# What the task asks
The listing below holds a line with "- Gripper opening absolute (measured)" and a later line with "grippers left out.". Write out those two lines and every line between them, exactly, and nothing else.

# Extracted material
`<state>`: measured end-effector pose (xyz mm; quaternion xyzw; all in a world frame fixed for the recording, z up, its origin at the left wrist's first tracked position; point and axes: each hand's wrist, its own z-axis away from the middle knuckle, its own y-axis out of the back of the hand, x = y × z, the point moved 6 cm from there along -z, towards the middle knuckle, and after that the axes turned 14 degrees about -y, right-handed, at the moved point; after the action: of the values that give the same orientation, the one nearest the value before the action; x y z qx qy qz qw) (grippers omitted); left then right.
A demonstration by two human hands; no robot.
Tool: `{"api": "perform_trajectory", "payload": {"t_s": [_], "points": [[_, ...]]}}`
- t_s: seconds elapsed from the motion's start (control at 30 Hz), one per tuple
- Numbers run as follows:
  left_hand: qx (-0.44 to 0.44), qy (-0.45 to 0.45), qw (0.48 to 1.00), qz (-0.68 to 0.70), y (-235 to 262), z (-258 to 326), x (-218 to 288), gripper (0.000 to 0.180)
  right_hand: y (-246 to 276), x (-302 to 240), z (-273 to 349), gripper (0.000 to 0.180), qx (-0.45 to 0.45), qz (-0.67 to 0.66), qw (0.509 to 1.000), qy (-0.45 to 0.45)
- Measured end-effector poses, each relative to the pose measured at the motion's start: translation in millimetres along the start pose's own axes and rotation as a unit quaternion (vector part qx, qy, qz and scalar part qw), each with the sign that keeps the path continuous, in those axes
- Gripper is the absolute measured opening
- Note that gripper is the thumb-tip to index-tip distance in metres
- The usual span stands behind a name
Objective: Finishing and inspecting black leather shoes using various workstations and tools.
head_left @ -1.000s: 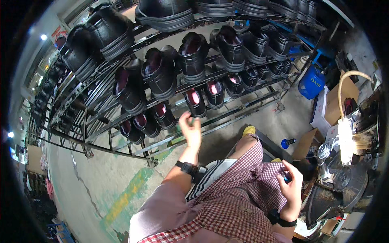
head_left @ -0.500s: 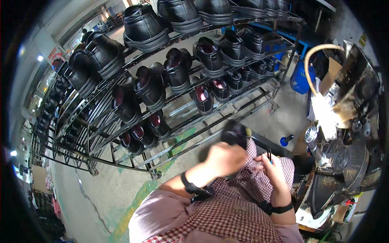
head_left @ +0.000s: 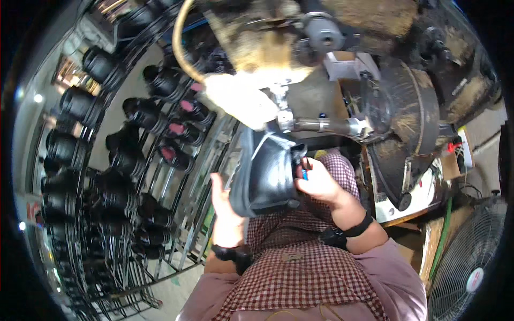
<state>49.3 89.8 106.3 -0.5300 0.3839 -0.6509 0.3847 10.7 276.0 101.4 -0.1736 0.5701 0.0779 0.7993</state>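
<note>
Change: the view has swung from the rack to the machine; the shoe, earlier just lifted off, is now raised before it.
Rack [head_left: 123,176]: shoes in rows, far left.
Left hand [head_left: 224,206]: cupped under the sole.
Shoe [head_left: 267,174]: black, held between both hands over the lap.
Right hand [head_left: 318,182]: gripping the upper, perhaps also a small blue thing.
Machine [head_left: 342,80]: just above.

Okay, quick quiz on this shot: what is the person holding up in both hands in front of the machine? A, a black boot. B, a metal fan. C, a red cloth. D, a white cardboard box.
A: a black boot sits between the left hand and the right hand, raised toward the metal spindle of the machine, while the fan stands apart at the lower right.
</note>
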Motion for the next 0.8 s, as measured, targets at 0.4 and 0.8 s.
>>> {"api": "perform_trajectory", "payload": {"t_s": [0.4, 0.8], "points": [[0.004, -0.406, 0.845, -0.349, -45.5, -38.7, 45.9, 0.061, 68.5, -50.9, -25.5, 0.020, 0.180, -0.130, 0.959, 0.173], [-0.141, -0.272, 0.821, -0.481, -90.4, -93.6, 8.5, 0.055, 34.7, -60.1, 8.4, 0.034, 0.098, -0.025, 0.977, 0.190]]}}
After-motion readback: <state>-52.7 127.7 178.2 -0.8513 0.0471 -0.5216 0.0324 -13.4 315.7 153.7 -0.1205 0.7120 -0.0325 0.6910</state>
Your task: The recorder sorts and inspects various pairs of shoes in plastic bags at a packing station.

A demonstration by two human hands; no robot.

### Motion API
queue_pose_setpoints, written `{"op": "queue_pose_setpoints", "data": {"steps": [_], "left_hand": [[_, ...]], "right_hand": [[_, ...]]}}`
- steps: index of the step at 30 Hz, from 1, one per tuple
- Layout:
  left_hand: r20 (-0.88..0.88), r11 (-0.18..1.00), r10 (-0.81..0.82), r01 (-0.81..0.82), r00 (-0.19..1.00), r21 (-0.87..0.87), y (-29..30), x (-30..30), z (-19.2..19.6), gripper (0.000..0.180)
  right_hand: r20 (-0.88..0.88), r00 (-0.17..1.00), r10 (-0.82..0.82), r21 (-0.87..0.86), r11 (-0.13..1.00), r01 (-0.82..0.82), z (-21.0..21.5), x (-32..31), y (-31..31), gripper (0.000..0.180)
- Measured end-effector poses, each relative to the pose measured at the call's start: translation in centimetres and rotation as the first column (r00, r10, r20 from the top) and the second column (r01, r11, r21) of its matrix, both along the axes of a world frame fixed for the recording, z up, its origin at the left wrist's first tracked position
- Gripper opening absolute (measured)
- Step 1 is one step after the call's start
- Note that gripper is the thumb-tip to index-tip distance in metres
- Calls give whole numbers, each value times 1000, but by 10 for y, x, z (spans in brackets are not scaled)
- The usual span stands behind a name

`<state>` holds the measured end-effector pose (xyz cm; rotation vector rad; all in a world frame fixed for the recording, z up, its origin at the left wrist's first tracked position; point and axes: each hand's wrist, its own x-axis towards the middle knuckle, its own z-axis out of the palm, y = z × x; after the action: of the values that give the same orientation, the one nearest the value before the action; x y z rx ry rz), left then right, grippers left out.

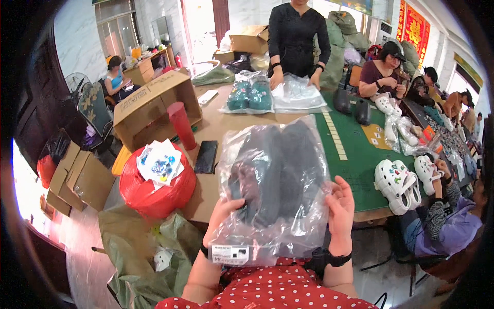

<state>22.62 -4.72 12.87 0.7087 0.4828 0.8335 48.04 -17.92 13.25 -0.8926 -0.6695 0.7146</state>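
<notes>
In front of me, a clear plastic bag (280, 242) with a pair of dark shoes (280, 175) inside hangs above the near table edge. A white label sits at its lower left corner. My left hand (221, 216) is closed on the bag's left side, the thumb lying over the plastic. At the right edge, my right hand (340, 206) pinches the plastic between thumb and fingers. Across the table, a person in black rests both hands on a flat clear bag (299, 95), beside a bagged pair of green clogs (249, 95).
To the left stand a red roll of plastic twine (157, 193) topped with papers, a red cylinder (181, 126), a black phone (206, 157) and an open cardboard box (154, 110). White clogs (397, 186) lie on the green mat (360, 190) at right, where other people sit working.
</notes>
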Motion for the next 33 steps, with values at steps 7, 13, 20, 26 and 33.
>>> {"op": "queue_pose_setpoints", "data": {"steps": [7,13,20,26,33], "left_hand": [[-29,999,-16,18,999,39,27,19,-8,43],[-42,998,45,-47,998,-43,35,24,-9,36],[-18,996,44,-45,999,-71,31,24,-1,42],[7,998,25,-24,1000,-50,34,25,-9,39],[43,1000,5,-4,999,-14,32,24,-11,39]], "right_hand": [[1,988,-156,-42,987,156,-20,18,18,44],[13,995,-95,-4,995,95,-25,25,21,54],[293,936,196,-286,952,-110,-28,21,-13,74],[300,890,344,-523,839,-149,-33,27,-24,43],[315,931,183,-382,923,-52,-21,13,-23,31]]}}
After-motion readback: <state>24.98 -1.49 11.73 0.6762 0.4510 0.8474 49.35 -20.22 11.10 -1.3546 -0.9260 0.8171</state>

# Task response
- Gripper opening absolute (measured)
- Step 1 is one step after the call's start
- Note that gripper is the thumb-tip to index-tip distance in metres
- Calls give whole numbers, each value times 1000, but by 10 for y, x, z (spans in brackets are not scaled)
- The usual span stands behind a name

`<state>` holds the measured end-effector pose (xyz cm; rotation vector rad; all in a world frame fixed for the recording, z up, its origin at the left wrist's first tracked position; point and axes: each hand's wrist, its own x-axis towards the middle knuckle, its own z-axis out of the palm, y = z × x; after the action: of the values that give the same orientation, the one nearest the value before the action; x y z rx ry rz), left then right, grippers left out.

The exercise concludes with this answer.